YOUR INSTRUCTIONS
Without the pictures, restate all of the data below word for word.

SOURCE DATA
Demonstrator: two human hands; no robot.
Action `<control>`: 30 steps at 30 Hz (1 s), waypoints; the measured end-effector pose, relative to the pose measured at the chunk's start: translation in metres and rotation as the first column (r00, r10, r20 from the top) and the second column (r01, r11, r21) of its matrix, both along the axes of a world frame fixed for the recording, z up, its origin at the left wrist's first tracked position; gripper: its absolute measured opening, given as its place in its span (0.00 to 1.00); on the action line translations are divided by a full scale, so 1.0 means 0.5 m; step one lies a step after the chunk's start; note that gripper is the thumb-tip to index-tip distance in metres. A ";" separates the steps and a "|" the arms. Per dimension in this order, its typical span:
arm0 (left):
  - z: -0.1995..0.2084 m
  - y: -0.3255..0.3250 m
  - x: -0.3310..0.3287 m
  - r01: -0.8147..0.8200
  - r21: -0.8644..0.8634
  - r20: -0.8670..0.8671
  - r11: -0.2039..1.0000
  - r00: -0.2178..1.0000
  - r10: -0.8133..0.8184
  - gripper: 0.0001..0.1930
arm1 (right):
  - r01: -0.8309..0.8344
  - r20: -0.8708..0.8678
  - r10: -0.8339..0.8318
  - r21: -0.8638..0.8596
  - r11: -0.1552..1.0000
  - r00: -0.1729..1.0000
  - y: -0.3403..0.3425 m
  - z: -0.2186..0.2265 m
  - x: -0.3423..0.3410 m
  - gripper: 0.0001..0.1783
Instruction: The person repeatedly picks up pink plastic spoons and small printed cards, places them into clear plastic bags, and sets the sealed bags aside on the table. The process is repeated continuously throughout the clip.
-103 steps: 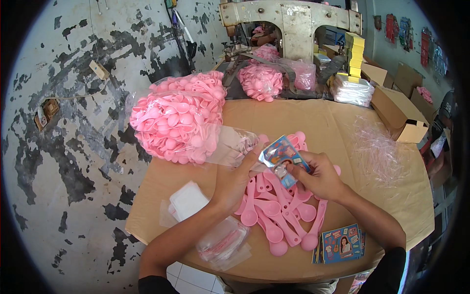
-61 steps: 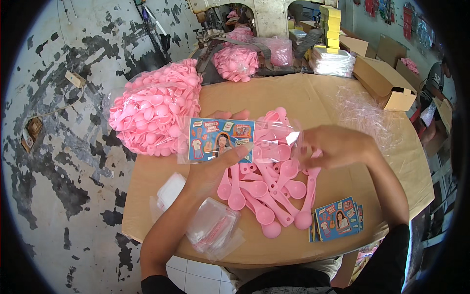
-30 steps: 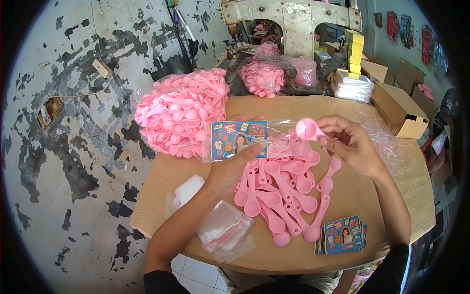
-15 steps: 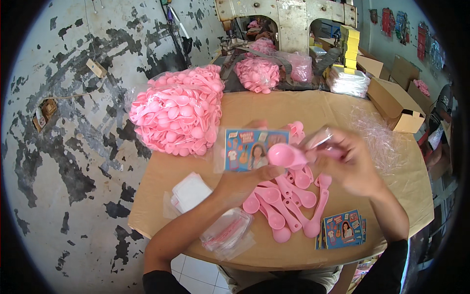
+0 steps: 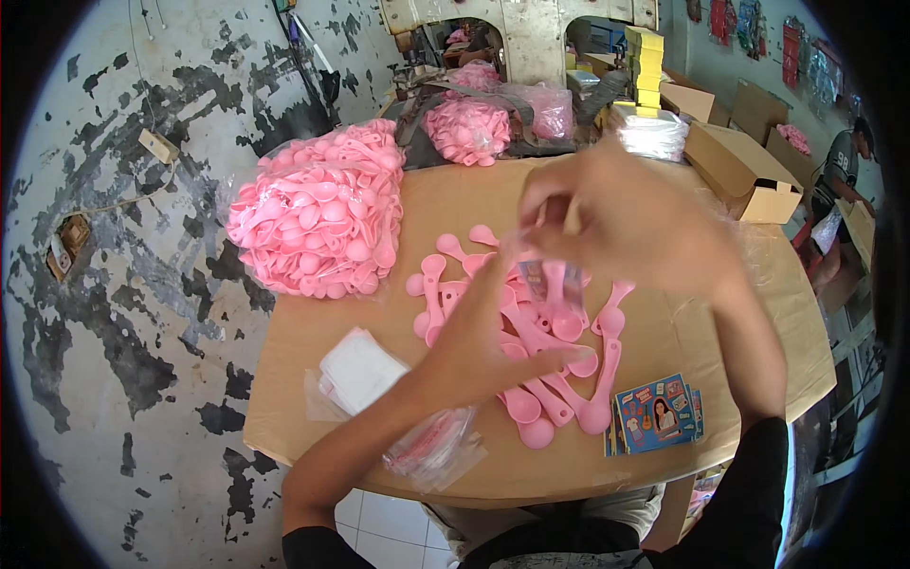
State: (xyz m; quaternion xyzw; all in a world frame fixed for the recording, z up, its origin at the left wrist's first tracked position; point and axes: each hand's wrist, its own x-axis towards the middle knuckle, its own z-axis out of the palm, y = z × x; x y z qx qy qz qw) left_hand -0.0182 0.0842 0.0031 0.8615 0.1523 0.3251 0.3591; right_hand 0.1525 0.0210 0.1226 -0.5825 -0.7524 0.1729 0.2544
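A clear plastic bag [image 5: 569, 284] with a blue printed card and a pink measuring spoon [image 5: 566, 321] in it hangs between my hands, over the loose spoons. My right hand [image 5: 626, 223], smeared by motion, pinches at its upper end. My left hand [image 5: 479, 327] is at the bag's left side; its fingers reach up to the upper end while its thumb stretches out below. How those fingers grip is partly hidden. Several loose pink measuring spoons [image 5: 521, 406] lie beneath. A stack of blue printed cards [image 5: 654, 414] sits near the front edge, at the right.
Flat clear bags [image 5: 431, 446] and a white stack [image 5: 360, 370] lie left of the spoons. A large bag of pink spoons [image 5: 318, 213] stands at the left. Cardboard boxes [image 5: 744, 171], yellow stacked packs [image 5: 645, 71] and a heavy metal machine [image 5: 531, 43] line the back.
The spoon that was in my right hand is now inside the bag with the card. My right hand has moved up to the bag's upper end. The whole view has shifted slightly.
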 end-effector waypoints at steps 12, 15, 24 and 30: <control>-0.005 0.026 -0.012 0.464 -0.674 0.173 0.574 0.855 -0.488 0.30 | -0.190 -0.383 0.266 0.224 0.956 0.885 0.067 -0.099 0.052 0.12; -0.003 0.036 -0.021 0.409 -0.699 0.219 0.587 0.903 -0.369 0.24 | -0.276 -0.513 0.271 0.068 0.959 0.814 0.069 -0.097 0.053 0.13; -0.002 0.041 -0.009 0.122 -0.664 0.264 0.738 0.961 0.079 0.19 | -0.226 0.145 0.174 0.671 0.706 0.974 0.086 -0.133 0.054 0.12; 0.000 0.032 -0.015 0.191 -0.657 0.292 0.729 0.956 0.012 0.19 | -0.271 0.373 0.015 0.646 0.714 0.928 0.084 -0.148 0.049 0.08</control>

ANSWER BOX
Demonstrator: two human hands; no robot.
Action `<control>`: 30 steps at 30 Hz (1 s), waypoints; the measured end-effector pose, relative to the pose measured at the chunk's start: translation in metres and rotation as the first column (r00, r10, r20 from the top) and the second column (r01, r11, r21) of its matrix, both along the axes of a world frame fixed for the recording, z up, its origin at the left wrist's first tracked position; gripper: its absolute measured opening, given as its place in its span (0.00 to 1.00); on the action line translations are divided by a full scale, so 1.0 means 0.5 m; step one lies a step after the chunk's start; note that gripper is the thumb-tip to index-tip distance in metres. A ";" separates the steps and a "|" the arms. Per dimension in this order, its typical span:
arm0 (left):
  - z: -0.1995..0.2084 m
  - y: -0.3255..0.3250 m
  - x: -0.3310..0.3287 m
  - r01: -0.8147..0.8200
  - r21: -0.8644..0.8634
  - r20: -0.8670..0.8671
  - r11: -0.2039..1.0000
  - r00: -0.2178..1.0000
  - r10: -0.8133..0.8184
  - gripper: 0.0001..0.1930
arm1 (right):
  - r01: -0.8309..0.8344
  - r20: -0.8708..0.8678
  - r10: -0.8339..0.8318
  - r21: -0.8638..0.8596
  - r11: -0.1552..1.0000
  - r00: -0.1729..1.0000
  - y: -0.3403..0.3425 m
  - z: -0.2186..0.2265 m
  - x: -0.3423..0.3410 m
  - gripper: 0.0001..0.1783
Instruction: The person repeatedly picks up pink plastic spoons and small printed cards, places them into clear plastic bags, and sets the sealed bags aside on the table. The process is repeated continuously throughout the clip.
-103 steps: 
-61 steps: 
-30 steps: 
-15 steps: 
+0 steps: 
State: (xyz m; quaternion xyzw; all in a world frame fixed for the recording, z up, its origin at the left wrist's first tracked position; point and axes: each hand's wrist, its own x-axis towards the middle knuckle, its own z-axis out of the palm, y = z × x; x y z qx qy qz qw) left_hand -0.0182 0.0842 0.0031 0.8615 0.1523 0.3251 0.3591; right_hand 0.1525 0.0210 0.1226 -0.5825 -0.7524 0.1729 0.2544
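A clear plastic bag [image 5: 569, 284] with a blue printed card and a pink measuring spoon [image 5: 566, 321] in it hangs between my hands, over the loose spoons. My right hand [image 5: 626, 223], smeared by motion, pinches at its upper end. My left hand [image 5: 479, 327] is at the bag's left side; its fingers reach up to the upper end while its thumb stretches out below. How those fingers grip is partly hidden. Several loose pink measuring spoons [image 5: 521, 406] lie beneath. A stack of blue printed cards [image 5: 654, 414] sits near the front edge, at the right.
Flat clear bags [image 5: 431, 446] and a white stack [image 5: 360, 370] lie left of the spoons. A large bag of pink spoons [image 5: 318, 213] stands at the left. Cardboard boxes [image 5: 744, 171], yellow stacked packs [image 5: 645, 71] and a heavy metal machine [image 5: 531, 43] line the back.
The spoon that was in my right hand is now inside the bag with the card. My right hand has moved up to the bag's upper end. The whole view has shifted slightly.
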 end-effector waypoints at steps 12, 15, 24 and 30: <control>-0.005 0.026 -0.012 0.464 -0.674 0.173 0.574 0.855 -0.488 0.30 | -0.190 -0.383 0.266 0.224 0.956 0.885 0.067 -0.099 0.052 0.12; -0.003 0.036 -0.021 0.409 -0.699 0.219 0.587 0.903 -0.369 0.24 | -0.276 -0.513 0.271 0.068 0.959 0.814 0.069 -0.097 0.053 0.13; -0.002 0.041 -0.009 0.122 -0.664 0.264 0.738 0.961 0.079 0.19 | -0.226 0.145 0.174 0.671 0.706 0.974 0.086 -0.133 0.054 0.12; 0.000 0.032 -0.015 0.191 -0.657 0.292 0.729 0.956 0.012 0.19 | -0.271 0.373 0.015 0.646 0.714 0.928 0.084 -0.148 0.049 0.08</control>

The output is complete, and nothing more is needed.